Nos analyses nous ont permis de voir comment se sont instaurés les divers rapports, généralement d’intérêts communs, qui lient le domaine religieux à la sphère politique. Dans la configuration actuelle, nous estimons que les aspirations des élites musulmanes, si elles sont généralement incontestablement politiques, n’impliquent cependant pas la conquête du pouvoir.

En organisant l’institutionnalisation du domaine religieux malien, nous avons pu constater qu’il s’agissait pour le régime militaire du général Moussa Traoré de mettre l’accent sur le caractère islamique du Mali, afin d’attirer aisément les investissements des Etats arabes dans le pays. En s’appuyant sur le wahhabisme malien pour établir des liens économiques avec le Qatar, le Koweït et surtout l’Arabie Saoudite, la démarche stratégique du régime militaire l’a contraint à octroyer la direction de l’islam malien au cercle minoritaire wahhabite (par la création de l’AMUPI), partenaire idéologique des donateurs arabes.
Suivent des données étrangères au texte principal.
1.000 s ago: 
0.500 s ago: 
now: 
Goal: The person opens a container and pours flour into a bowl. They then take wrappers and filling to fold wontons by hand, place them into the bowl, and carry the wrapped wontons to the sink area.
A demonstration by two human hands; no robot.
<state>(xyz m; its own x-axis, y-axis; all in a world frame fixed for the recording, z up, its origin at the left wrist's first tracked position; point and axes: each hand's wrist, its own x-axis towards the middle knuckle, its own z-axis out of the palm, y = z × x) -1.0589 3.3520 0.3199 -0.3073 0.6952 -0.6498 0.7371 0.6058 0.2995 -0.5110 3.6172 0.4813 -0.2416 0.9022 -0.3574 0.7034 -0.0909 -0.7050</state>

Ce positionnement religieux du politique au Mali a évolué dans le temps, et a fini par octroyer à l’islam malien – à travers le dépérissement de l’Etat, et des initiatives socio-économiques d’origine wahhabite – une place importante dans le domaine social, et une grande influence dans la sphère politique. Ce constat explique pourquoi aujourd’hui au Mali, le leadership religieux, et l’influence socio-politique des principales doctrines religieuses ne sont guère déterminés par leur importance (en termes de nombre d’adeptes), mais par leur capacité à agir sur les foules. Nous avons pu remarquer que les différents segments de l’islam malien adoptent des positionnements politiques divergents, et se livrent une bataille perpétuelle sur la question de l’autorité religieuse. En revanche, sur la question de l’islamisation/réislamisation de la société, leurs idées convergent parfois dans la finalité recherchée (l’exemple du Code de la famille et des personnes), mais s’opposent dans la méthode (l’occupation djihadiste du Nord-Mali, cautionnée par les wahhabites, dénoncée par les malékites), ce que l’étude suivante se propose d’étayer.